> [INSTRUCTIONS FOR THE TASK]:
Copy the entries below word for word, but omit any pictures they contain.

> [ENTRIES SHOWN]:
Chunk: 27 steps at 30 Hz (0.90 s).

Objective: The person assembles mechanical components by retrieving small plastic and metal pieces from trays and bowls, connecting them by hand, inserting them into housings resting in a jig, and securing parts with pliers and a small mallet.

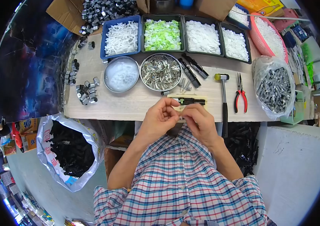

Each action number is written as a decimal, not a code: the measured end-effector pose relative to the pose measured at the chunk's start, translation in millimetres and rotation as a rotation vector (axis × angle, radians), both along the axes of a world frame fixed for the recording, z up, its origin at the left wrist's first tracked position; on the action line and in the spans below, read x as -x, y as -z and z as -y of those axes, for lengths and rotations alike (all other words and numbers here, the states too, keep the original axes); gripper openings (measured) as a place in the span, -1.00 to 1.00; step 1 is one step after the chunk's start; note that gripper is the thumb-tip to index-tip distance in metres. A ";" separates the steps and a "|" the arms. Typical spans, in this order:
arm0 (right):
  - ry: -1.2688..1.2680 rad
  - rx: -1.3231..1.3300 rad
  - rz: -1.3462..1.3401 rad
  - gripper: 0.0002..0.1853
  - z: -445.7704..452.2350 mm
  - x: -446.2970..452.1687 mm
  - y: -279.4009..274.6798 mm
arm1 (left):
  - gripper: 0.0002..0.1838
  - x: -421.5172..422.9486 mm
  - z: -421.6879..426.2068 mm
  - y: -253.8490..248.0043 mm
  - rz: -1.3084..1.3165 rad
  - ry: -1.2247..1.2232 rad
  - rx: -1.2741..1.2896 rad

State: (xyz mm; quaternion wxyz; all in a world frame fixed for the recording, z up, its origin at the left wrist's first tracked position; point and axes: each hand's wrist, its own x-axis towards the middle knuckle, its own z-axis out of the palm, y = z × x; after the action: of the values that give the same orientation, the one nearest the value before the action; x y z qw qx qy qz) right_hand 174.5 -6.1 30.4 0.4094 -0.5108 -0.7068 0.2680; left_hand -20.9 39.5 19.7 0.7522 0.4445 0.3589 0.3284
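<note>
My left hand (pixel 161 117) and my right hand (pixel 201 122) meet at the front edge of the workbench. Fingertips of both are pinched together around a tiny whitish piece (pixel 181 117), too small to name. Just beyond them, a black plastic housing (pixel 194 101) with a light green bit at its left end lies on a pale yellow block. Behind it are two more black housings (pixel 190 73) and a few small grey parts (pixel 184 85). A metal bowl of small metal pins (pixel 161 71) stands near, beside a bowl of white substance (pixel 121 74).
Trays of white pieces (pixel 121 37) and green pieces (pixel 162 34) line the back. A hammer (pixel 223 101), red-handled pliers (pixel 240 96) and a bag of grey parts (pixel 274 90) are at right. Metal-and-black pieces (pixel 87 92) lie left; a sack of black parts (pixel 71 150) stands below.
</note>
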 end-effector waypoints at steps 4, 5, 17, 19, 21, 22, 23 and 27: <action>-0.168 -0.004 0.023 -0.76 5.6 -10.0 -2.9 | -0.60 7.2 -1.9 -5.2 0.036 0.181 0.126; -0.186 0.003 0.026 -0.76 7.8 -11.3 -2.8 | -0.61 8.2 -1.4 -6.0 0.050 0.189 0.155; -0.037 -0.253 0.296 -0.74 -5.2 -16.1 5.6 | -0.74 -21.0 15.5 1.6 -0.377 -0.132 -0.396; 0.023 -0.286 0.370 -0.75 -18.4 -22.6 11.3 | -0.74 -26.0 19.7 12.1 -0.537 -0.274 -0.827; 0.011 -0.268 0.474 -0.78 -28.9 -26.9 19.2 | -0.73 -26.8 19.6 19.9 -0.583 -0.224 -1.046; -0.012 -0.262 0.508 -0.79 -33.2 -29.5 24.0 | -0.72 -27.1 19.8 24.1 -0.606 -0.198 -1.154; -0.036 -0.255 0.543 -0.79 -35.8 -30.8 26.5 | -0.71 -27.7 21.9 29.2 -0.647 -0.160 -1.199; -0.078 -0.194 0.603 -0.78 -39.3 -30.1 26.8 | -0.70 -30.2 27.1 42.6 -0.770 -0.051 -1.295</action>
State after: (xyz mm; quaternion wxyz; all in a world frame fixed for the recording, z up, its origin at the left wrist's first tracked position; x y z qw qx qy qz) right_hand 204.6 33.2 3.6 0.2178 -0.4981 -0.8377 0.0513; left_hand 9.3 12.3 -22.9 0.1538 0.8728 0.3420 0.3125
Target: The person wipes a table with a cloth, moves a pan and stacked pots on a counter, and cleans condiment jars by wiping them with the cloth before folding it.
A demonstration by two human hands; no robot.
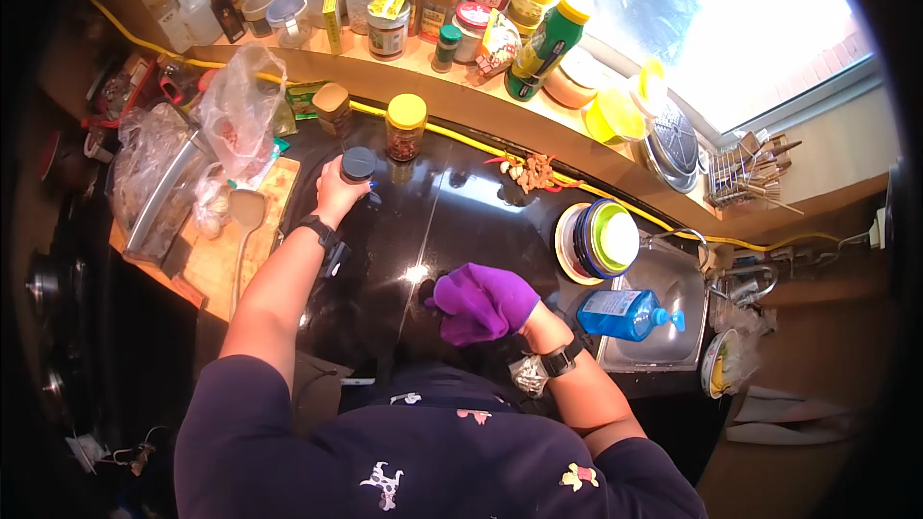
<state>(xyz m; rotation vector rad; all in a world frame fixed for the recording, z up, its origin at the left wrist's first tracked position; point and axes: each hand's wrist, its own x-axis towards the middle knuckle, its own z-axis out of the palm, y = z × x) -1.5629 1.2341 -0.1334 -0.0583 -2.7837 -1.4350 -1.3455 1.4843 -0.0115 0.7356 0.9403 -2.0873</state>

> [SOLUTION TO THE EXERCISE]:
Chunk: 27 steps at 30 Hz (0.90 s).

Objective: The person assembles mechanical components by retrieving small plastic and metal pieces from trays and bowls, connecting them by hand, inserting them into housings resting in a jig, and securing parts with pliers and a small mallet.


Each action number is written as a decimal, not a code: the measured end-effector pose relative to the pose measured at the chunk's start, translation in millimetres and rotation as a rotation vector (axis × angle, radians), both along the axes of a world frame fixed for the recording, z up, its origin at the left wrist's first tracked position; on the action line and in the spans below, read x as -x, y as -z and z as -y of those axes, for lengths and rotations alike (all other words and numbers here, the states too, keep the original axes); gripper openings (measured) as a place in the span, -1.00 to 1.00; step 1 is one step after the chunk's start; note that gripper is the thumb-tip to index-tip distance in metres. A ";" separates the steps and a "|" the arms. Typical spans, in this order:
arm0 (right):
  - ry: -1.2688..1.2680 rad
  - rx: -1.3231..1.3300 rad
  - rz: -1.3462..1.3401 rad
  - gripper: 0.0002..0.1853
  - z: -445.7704..452.2350 mm
  - x: -446.2970..452.1687 mm
  - y: -279.4009..274.6798 mm
arm1 (left):
  - gripper: 0.0002..0.1838
  - x: -421.5172..422.9486 mm
  - z: -421.6879..426.2068 mm
  - y: -253.8490..248.0043 mm
  - rz: -1.3084..1.3165 rad
  - ry: -1.2247..1.2232 rad
  - rx: -1.2741..1.2896 rad

State: (xyz mm; quaternion wxyz; all in a world frame fixed for the recording, z up, its origin at the left wrist's first tracked position; point and axes: each hand's wrist, its own x-axis towards the middle knuckle, its own z-axis out of the palm, y = z × x; after the action: of the values that give the same orientation, the one nearest the value before the action; x y z qw qx qy qz) right_hand 174.5 -6.1 30.4 0.4094 -0.5108 -0.7068 0.2680; left_hand -20.9 39.5 19.7 0.7522 0.4445 0.3589 0.3284
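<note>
My left hand (pixel 161 117) and my right hand (pixel 201 122) meet at the front edge of the workbench. Fingertips of both are pinched together around a tiny whitish piece (pixel 181 117), too small to name. Just beyond them, a black plastic housing (pixel 194 101) with a light green bit at its left end lies on a pale yellow block. Behind it are two more black housings (pixel 190 73) and a few small grey parts (pixel 184 85). A metal bowl of small metal pins (pixel 161 71) stands near, beside a bowl of white substance (pixel 121 74).
Trays of white pieces (pixel 121 37) and green pieces (pixel 162 34) line the back. A hammer (pixel 223 101), red-handled pliers (pixel 240 96) and a bag of grey parts (pixel 274 90) are at right. Metal-and-black pieces (pixel 87 92) lie left; a sack of black parts (pixel 71 150) stands below.
</note>
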 end-effector waypoints at steps 4, 5, 17, 19, 21, 22, 23 and 27: <action>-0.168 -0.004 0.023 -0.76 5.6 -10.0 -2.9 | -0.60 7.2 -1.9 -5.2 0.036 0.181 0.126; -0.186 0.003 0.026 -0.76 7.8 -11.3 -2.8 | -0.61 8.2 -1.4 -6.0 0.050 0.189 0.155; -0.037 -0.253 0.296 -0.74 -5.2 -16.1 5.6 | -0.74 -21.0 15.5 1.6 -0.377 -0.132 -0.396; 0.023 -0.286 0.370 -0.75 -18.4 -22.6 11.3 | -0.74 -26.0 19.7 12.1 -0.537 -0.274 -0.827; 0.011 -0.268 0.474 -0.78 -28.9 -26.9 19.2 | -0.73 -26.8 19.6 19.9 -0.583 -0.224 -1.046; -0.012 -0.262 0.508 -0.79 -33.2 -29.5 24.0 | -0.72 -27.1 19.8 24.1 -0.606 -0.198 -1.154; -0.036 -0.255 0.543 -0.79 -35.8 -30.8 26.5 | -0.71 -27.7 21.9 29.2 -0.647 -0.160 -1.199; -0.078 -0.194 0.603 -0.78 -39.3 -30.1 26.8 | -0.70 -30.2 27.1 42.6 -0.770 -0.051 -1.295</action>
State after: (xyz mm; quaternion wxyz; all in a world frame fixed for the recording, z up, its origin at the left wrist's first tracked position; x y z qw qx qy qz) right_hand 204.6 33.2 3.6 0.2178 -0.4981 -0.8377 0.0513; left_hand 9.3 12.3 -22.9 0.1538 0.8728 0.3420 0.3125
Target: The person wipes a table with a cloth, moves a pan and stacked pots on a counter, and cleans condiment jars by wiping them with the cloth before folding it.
A demonstration by two human hands; no robot.
<state>(xyz m; rotation vector rad; all in a world frame fixed for the recording, z up, its origin at the left wrist's first tracked position; point and axes: each hand's wrist, its own x-axis towards the middle knuckle, its own z-axis out of the palm, y = z × x) -1.5629 1.2341 -0.1334 -0.0583 -2.7837 -1.4350 -1.3455 1.4843 -0.0115 0.7356 0.9403 -2.0873</state>

Nothing else is needed for this exercise.